#### Dataset records ####
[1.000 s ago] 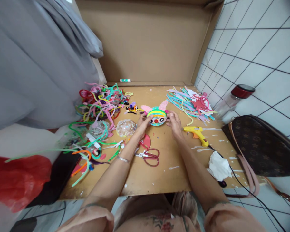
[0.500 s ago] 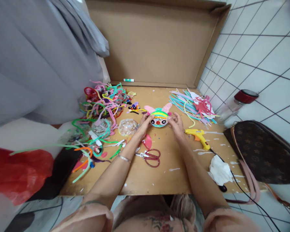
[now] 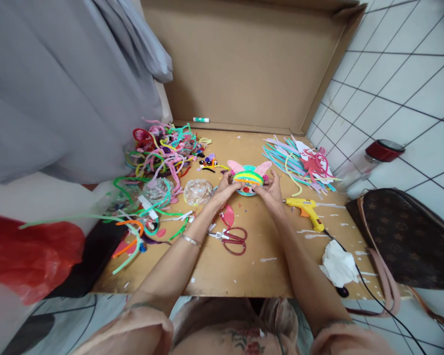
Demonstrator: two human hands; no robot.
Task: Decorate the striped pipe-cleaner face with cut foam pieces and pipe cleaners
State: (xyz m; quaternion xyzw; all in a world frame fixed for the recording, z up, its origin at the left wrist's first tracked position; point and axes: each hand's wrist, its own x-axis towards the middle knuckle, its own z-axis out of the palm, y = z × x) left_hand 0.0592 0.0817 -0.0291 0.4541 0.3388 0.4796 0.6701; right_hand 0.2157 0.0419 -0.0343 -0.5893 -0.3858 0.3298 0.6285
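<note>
Bunny craft [image 3: 248, 178] in left hand [image 3: 224, 185], right hand [image 3: 270, 190]

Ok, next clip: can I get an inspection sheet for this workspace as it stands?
Surface: cardboard sheet, spotted with white glue drips.
Job's things: craft face with pink ears, beyond the scissors.
Clutter: pipe cleaner heap, foam strips, clear ball, glue gun, tissue.
Grippers: left hand and right hand grip its sides.
Cables: black cord runs from the glue gun past the tissue, off the near edge.
Surroundings: tiled floor, handbag, red-lidded bottle, grey cloth.
</note>
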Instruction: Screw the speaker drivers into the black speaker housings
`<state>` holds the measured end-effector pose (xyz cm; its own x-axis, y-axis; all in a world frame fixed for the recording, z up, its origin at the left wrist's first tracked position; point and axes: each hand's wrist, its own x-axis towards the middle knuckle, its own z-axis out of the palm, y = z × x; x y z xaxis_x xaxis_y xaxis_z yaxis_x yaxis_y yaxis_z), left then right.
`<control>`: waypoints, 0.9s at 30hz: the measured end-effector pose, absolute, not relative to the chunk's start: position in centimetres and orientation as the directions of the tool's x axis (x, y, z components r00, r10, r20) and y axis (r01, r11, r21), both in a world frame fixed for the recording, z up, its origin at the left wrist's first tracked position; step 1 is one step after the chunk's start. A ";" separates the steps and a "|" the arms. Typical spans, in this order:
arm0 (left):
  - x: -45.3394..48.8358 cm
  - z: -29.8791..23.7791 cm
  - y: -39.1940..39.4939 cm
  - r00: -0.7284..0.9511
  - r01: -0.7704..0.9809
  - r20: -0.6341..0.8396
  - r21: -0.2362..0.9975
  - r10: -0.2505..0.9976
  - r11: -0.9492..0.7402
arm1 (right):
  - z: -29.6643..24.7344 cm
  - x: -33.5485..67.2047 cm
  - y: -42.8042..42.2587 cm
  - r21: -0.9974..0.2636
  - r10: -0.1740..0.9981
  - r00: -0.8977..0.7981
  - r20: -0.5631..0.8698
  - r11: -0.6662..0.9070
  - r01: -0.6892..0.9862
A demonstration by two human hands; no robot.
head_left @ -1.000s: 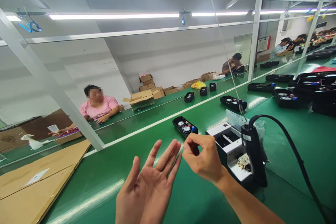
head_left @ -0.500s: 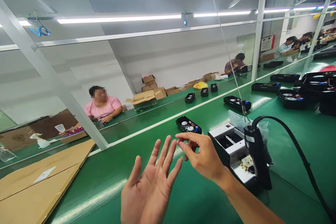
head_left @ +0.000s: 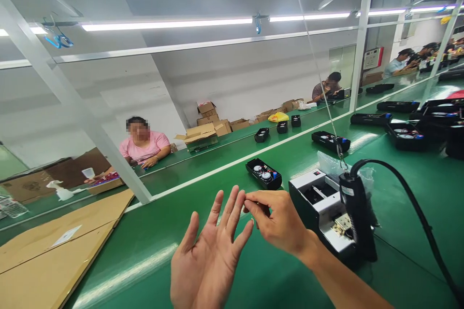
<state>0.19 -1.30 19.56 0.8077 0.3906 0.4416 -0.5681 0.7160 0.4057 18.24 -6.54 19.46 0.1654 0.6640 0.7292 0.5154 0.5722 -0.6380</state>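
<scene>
My left hand (head_left: 210, 260) is held palm up over the green conveyor belt (head_left: 145, 246), its fingers spread and nothing in it. Beside it, my right hand (head_left: 279, 224) has thumb and forefinger pinched together right at the tips of the left hand's fingers. Whether anything is in the pinch is too small to see. Just beyond my hands a small black tray (head_left: 264, 174) with round parts lies on the belt. To the right stands a white-and-black box device (head_left: 319, 205), and a black electric screwdriver (head_left: 357, 217) hangs in front of it.
The screwdriver's thick black cable (head_left: 416, 222) arcs right. More black trays (head_left: 329, 141) lie further along the belt. Cardboard sheets (head_left: 47, 256) lie at the left. A person in pink (head_left: 143, 145) sits across behind a white frame post (head_left: 90, 130); other people work further back.
My right hand has moved left, its fingers opening and then pinching at the left hand's fingertips. The left hand stayed open. My view shifted slightly left.
</scene>
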 end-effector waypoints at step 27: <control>1.4 20.3 -5.9 0.523 -0.651 0.233 0.730 0.820 0.208 | 18.5 19.1 -6.9 -0.573 0.707 0.161 0.688 0.393 0.719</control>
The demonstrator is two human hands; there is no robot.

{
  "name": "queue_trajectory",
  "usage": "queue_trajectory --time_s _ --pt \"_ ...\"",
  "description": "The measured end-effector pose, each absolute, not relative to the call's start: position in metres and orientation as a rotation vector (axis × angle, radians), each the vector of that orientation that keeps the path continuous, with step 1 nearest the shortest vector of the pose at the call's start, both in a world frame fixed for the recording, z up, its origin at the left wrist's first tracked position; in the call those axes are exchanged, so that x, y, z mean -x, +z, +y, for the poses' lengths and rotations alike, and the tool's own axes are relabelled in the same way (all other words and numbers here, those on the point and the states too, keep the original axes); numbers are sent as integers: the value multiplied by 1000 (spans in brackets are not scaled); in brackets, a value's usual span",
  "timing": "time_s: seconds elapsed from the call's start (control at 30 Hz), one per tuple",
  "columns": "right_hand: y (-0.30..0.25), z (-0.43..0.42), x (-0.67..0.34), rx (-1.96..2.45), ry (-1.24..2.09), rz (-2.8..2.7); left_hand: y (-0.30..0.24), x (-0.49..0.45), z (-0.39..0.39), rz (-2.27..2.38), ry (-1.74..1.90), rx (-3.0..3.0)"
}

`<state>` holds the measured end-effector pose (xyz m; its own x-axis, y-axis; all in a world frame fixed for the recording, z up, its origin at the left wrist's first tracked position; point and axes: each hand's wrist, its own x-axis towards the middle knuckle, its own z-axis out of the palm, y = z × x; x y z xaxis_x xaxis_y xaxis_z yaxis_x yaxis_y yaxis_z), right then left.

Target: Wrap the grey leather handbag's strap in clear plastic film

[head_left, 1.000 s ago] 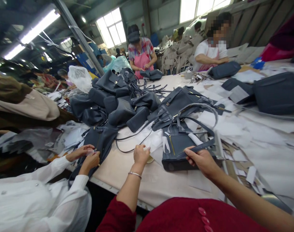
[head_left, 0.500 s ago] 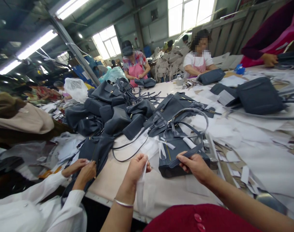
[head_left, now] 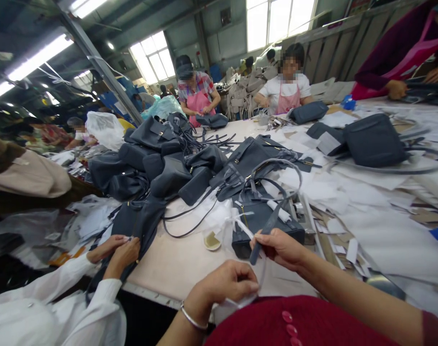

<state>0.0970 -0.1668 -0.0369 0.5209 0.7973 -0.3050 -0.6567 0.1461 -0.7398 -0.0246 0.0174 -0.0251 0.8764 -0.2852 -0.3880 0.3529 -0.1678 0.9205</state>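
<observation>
My right hand (head_left: 281,249) pinches a dark blue-grey bag strap (head_left: 267,226), whose tip pokes out below the fingers. Low in front of my red top, my left hand (head_left: 229,283) is closed on a thin clear plastic strip (head_left: 262,271) that runs up toward the right hand. Behind my right hand stands a dark handbag (head_left: 293,229) with a gold zip and a looped handle (head_left: 301,180) wrapped in pale film. White wrapping pieces hang at the bag's front. A small round dish (head_left: 212,241) lies on the table to the left of the bag.
A heap of dark bags (head_left: 171,175) fills the table's left side. Beside me a co-worker's hands (head_left: 119,252) work on another dark bag (head_left: 135,218). White sheets and scraps (head_left: 377,221) cover the right. Several people stand across the table.
My left hand has moved down and right, toward my lap, with the plastic strip. My right hand has shifted slightly left, and the strap now points downward. The round dish has come into sight.
</observation>
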Motion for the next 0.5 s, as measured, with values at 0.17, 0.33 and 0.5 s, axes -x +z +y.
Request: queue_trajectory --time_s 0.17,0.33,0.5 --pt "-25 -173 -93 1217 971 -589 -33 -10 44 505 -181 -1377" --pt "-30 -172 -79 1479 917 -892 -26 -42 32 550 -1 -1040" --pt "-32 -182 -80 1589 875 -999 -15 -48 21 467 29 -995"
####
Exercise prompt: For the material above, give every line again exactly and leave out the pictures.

Solution to the problem:
[1.000 s ago] 
[0.500 s ago] 
[now] 
Demonstrator: two human hands; no robot.
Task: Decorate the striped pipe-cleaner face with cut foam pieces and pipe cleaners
State: (xyz m; quaternion xyzw; all in a world frame fixed for the recording, z up, its origin at the left wrist's first tracked position; point and axes: each hand's wrist, its own x-axis towards the middle knuckle, its own z-axis out of the palm, y = z × x) left_hand 0.0592 0.0817 -0.0291 0.4541 0.3388 0.4796 0.6701; right_hand 0.2157 0.0419 -0.0343 -0.5893 -0.3858 0.3298 0.6285
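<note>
Bunny craft [image 3: 248, 178] in left hand [image 3: 224, 185], right hand [image 3: 270, 190]

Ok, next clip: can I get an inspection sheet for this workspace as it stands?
Surface: cardboard sheet, spotted with white glue drips.
Job's things: craft face with pink ears, beyond the scissors.
Clutter: pipe cleaner heap, foam strips, clear ball, glue gun, tissue.
Grippers: left hand and right hand grip its sides.
Cables: black cord runs from the glue gun past the tissue, off the near edge.
Surroundings: tiled floor, handbag, red-lidded bottle, grey cloth.
</note>
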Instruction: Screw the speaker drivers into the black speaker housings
`<state>` holds the measured end-effector pose (xyz cm; its own x-axis, y-axis; all in a world frame fixed for the recording, z up, its origin at the left wrist's first tracked position; point and axes: each hand's wrist, its own x-axis towards the middle knuckle, its own z-axis out of the palm, y = z × x; x y z xaxis_x xaxis_y xaxis_z yaxis_x yaxis_y yaxis_z), left then right.
`<control>`: waypoints, 0.9s at 30hz: the measured end-effector pose, absolute, not relative to the chunk's start: position in centimetres and orientation as the directions of the tool's x axis (x, y, z components r00, r10, r20) and y axis (r01, r11, r21), both in a world frame fixed for the recording, z up, its origin at the left wrist's first tracked position; step 1 is one step after the chunk's start. A ";" separates the steps and a "|" the arms. Typical spans, in this order:
arm0 (left):
  - x: -45.3394..48.8358 cm
  - z: -29.8791..23.7791 cm
  - y: -39.1940..39.4939 cm
  - r00: -0.7284..0.9511
  - r01: -0.7704..0.9809
  - r20: -0.6341..0.8396
  - r21: -0.2362..0.9975
  - r10: -0.2505..0.9976
  - r11: -0.9492..0.7402
arm1 (right):
  - z: -29.6643..24.7344 cm
  - x: -33.5485..67.2047 cm
  - y: -42.8042..42.2587 cm
  - r21: -0.9974..0.2636
  - r10: -0.1740..0.9981
  - r00: -0.8977..0.7981
  - r20: -0.5631..0.8698
  - r11: -0.6662..0.9070
  - r01: -0.6892..0.9862
A demonstration by two human hands; no robot.
head_left @ -1.000s: 
head_left @ -0.500s: 
head_left @ +0.000s: 
<state>0.19 -1.30 19.56 0.8077 0.3906 0.4416 -0.5681 0.7160 0.4057 18.24 -6.54 19.46 0.1654 0.6640 0.7292 0.5154 0.5722 -0.6380</state>
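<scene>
My left hand (head_left: 210, 260) is held palm up over the green conveyor belt (head_left: 145, 246), its fingers spread and nothing in it. Beside it, my right hand (head_left: 279, 224) has thumb and forefinger pinched together right at the tips of the left hand's fingers. Whether anything is in the pinch is too small to see. Just beyond my hands a small black tray (head_left: 264, 174) with round parts lies on the belt. To the right stands a white-and-black box device (head_left: 319, 205), and a black electric screwdriver (head_left: 357, 217) hangs in front of it.
The screwdriver's thick black cable (head_left: 416, 222) arcs right. More black trays (head_left: 329, 141) lie further along the belt. Cardboard sheets (head_left: 47, 256) lie at the left. A person in pink (head_left: 143, 145) sits across behind a white frame post (head_left: 90, 130); other people work further back.
My right hand has moved left, its fingers opening and then pinching at the left hand's fingertips. The left hand stayed open. My view shifted slightly left.
</scene>
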 end-effector waypoints at step 27: <control>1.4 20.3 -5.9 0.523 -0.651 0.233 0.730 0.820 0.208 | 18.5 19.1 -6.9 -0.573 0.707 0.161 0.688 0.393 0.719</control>
The demonstrator is two human hands; there is no robot.

{
  "name": "queue_trajectory",
  "usage": "queue_trajectory --time_s _ --pt \"_ ...\"",
  "description": "The measured end-effector pose, each absolute, not relative to the call's start: position in metres and orientation as a rotation vector (axis × angle, radians), each the vector of that orientation that keeps the path continuous, with step 1 nearest the shortest vector of the pose at the call's start, both in a world frame fixed for the recording, z up, its origin at the left wrist's first tracked position; in the call those axes are exchanged, so that x, y, z mean -x, +z, +y, for the poses' lengths and rotations alike, and the tool's own axes are relabelled in the same way (all other words and numbers here, those on the point and the states too, keep the original axes); numbers are sent as integers: the value multiplied by 1000 (spans in brackets are not scaled); in brackets, a value's usual span",
  "timing": "time_s: seconds elapsed from the call's start (control at 30 Hz), one per tuple",
  "columns": "right_hand: y (-0.30..0.25), z (-0.43..0.42), x (-0.67..0.34), rx (-1.96..2.45), ry (-1.24..2.09), rz (-2.8..2.7); left_hand: y (-0.30..0.24), x (-0.49..0.45), z (-0.39..0.39), rz (-2.27..2.38), ry (-1.74..1.90), rx (-3.0..3.0)"
}

`<state>` holds the measured end-effector pose (xyz m; its own x-axis, y-axis; all in a world frame fixed for the recording, z up, its origin at the left wrist's first tracked position; point and axes: each hand's wrist, its own x-axis towards the middle knuckle, its own z-axis out of the palm, y = z × x; x y z xaxis_x xaxis_y xaxis_z yaxis_x yaxis_y yaxis_z), right then left.

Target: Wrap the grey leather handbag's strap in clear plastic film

[head_left, 1.000 s ago] 
[head_left, 0.500 s ago] 
[head_left, now] 

<state>0.0970 -0.1668 -0.0369 0.5209 0.7973 -0.3050 -0.6567 0.1461 -0.7398 -0.0246 0.0174 -0.0251 0.8764 -0.2852 -0.3880 0.3529 -0.1678 0.9205</state>
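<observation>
My right hand (head_left: 281,249) pinches a dark blue-grey bag strap (head_left: 267,226), whose tip pokes out below the fingers. Low in front of my red top, my left hand (head_left: 229,283) is closed on a thin clear plastic strip (head_left: 262,271) that runs up toward the right hand. Behind my right hand stands a dark handbag (head_left: 293,229) with a gold zip and a looped handle (head_left: 301,180) wrapped in pale film. White wrapping pieces hang at the bag's front. A small round dish (head_left: 212,241) lies on the table to the left of the bag.
A heap of dark bags (head_left: 171,175) fills the table's left side. Beside me a co-worker's hands (head_left: 119,252) work on another dark bag (head_left: 135,218). White sheets and scraps (head_left: 377,221) cover the right. Several people stand across the table.
My left hand has moved down and right, toward my lap, with the plastic strip. My right hand has shifted slightly left, and the strap now points downward. The round dish has come into sight.
</observation>
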Motion for the next 0.5 s, as measured, with values at 0.17, 0.33 and 0.5 s, axes -x +z +y.
Request: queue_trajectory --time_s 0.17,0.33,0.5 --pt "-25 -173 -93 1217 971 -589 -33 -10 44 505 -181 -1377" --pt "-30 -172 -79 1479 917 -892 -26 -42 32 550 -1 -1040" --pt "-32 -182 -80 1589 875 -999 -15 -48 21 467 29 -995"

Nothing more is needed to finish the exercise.